After such a large jump in price, Rambus may be sending very bearish signals at the moment with a price-to-earnings (or "P/E") ratio of 34.9x, since almost half of all companies in the United States have P/E ratios under 18x and even P/E's lower than 11x are not unusual. Although, it's not wise to just take the P/E at face value as there may be an explanation why it's so lofty.

While the market has experienced earnings growth lately, Rambus' earnings have gone into reverse gear, which is not great. It might be that many expect the dour earnings performance to recover substantially, which has kept the P/E from collapsing. You'd really hope so, otherwise you're paying a pretty hefty price for no particular reason.

See our latest analysis for Rambus

pe-multiple-vs-industry
NasdaqGS:RMBS Price to Earnings Ratio vs Industry November 7th 2024
Keen to find out how analysts think Rambus' future stacks up against the industry? In that case, our free report is a great place to start.

What Are Growth Metrics Telling Us About The High P/E?

There's an inherent assumption that a company should far outperform the market for P/E ratios like Rambus' to be considered reasonable.

If we review the last year of earnings, dishearteningly the company's profits fell to the tune of 39%. Even so, admirably EPS has lifted 105,858% in aggregate from three years ago, notwithstanding the last 12 months. Although it's been a bumpy ride, it's still fair to say the earnings growth recently has been more than adequate for the company.

Shifting to the future, estimates from the five analysts covering the company suggest earnings should grow by 19% each year over the next three years. With the market only predicted to deliver 11% per year, the company is positioned for a stronger earnings result.

With this information, we can see why Rambus is trading at such a high P/E compared to the market. It seems most investors are expecting this strong future growth and are willing to pay more for the stock.

What We Can Learn From Rambus' P/E?

Shares in Rambus have built up some good momentum lately, which has really inflated its P/E. Using the price-to-earnings ratio alone to determine if you should sell your stock isn't sensible, however it can be a practical guide to the company's future prospects.

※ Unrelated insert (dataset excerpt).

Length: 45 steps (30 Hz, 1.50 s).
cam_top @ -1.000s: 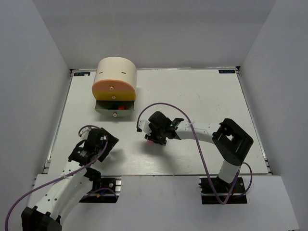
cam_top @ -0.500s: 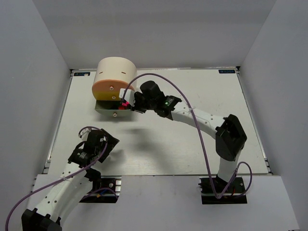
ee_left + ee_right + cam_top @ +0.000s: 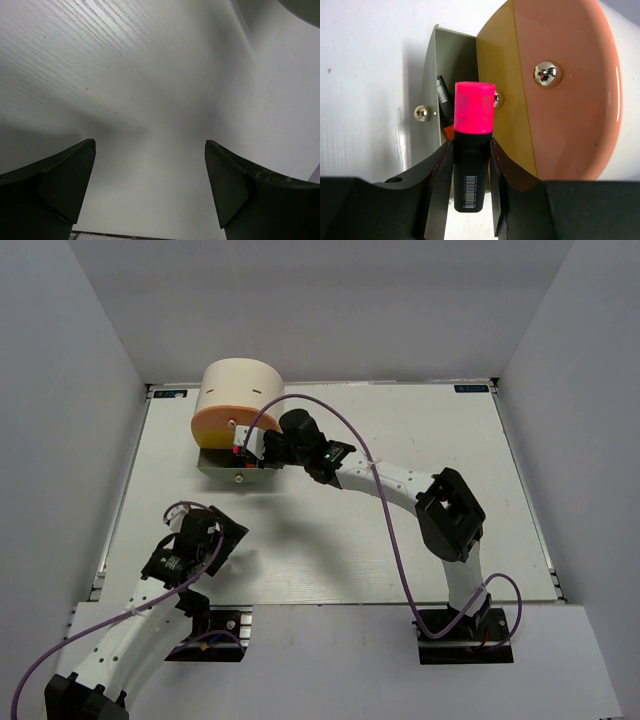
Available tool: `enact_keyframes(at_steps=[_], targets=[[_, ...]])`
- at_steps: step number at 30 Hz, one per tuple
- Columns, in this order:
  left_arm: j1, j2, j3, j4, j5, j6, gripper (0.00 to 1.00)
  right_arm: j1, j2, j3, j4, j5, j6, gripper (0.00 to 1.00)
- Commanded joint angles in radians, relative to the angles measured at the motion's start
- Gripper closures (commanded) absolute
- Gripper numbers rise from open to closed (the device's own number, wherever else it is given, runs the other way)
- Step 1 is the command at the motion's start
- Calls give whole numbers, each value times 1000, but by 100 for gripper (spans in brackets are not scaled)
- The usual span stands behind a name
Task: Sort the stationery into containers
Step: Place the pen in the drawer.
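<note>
Right wrist view: the pink-capped highlighter is clamped cap-forward by the right gripper over the open grey drawer of the drum, evidently for release there; the left gripper is spread wide, empty.

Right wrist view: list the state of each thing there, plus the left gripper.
pink-capped highlighter, capped, gripped.
right gripper, shut on it.
grey drawer, pulled open.
orange-capped highlighter, lying in that drawer.
yellow drawer, shut.
orange drawer, shut.
left gripper, open, empty.
</note>
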Motion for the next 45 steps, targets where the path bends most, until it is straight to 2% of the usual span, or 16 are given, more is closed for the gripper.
enact_keyframes(at_steps=[1,6,10,12,13,17,21,26,30,33,35,37,39,40,42,45], targets=[[8,0,-4,17,10,9,0,1,34,39,126,-7,-18,92],[8,10,-4,26,10,18,0,-2,68,27,178,-24,-21,92],[8,19,-4,26,10,18,0,0,88,12,224,-24,-24,87],[8,28,-4,26,20,18,0,-5,91,6,227,-30,-28,79],[8,28,-4,26,20,18,0,-6,94,4,229,-31,-33,67],[8,28,-4,35,20,18,0,-6,92,-14,241,-28,-39,51],[8,37,-4,55,29,29,0,-14,82,-28,238,-28,-30,45],[8,56,-4,89,49,47,0,-17,37,-74,241,-41,-2,45],[8,67,-4,125,58,67,3,-25,-65,-154,223,-62,42,52],[8,76,-4,170,67,93,11,-36,-174,-240,201,-82,96,68],[8,86,-13,211,76,110,17,-46,-257,-281,163,-79,146,84],[8,106,-13,247,76,124,21,-56,-302,-281,24,-77,215,96],[8,125,-13,267,76,145,23,-75,-308,-260,-56,-90,258,100],[8,146,-13,280,76,145,23,-80,-311,-254,-201,-100,263,100],[8,169,-13,322,76,174,25,-97,-302,-258,-323,-137,272,100],[8,227,11,374,67,190,25,-118,-299,-278,-377,-168,286,100]])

We've established that Rambus maintains its high P/E on the strength of its forecast growth being higher than the wider market, as expected. At this stage investors feel the potential for a deterioration in earnings isn't great enough to justify a lower P/E ratio. Unless these conditions change, they will continue to provide strong support to the share price.

You should always think about risks. Case in point, we've spotted 1 warning sign for Rambus you should be aware of.

You might be able to find a better investment than Rambus. If you want a selection of possible candidates, check out this free list of interesting companies that trade on a low P/E (but have proven they can grow earnings).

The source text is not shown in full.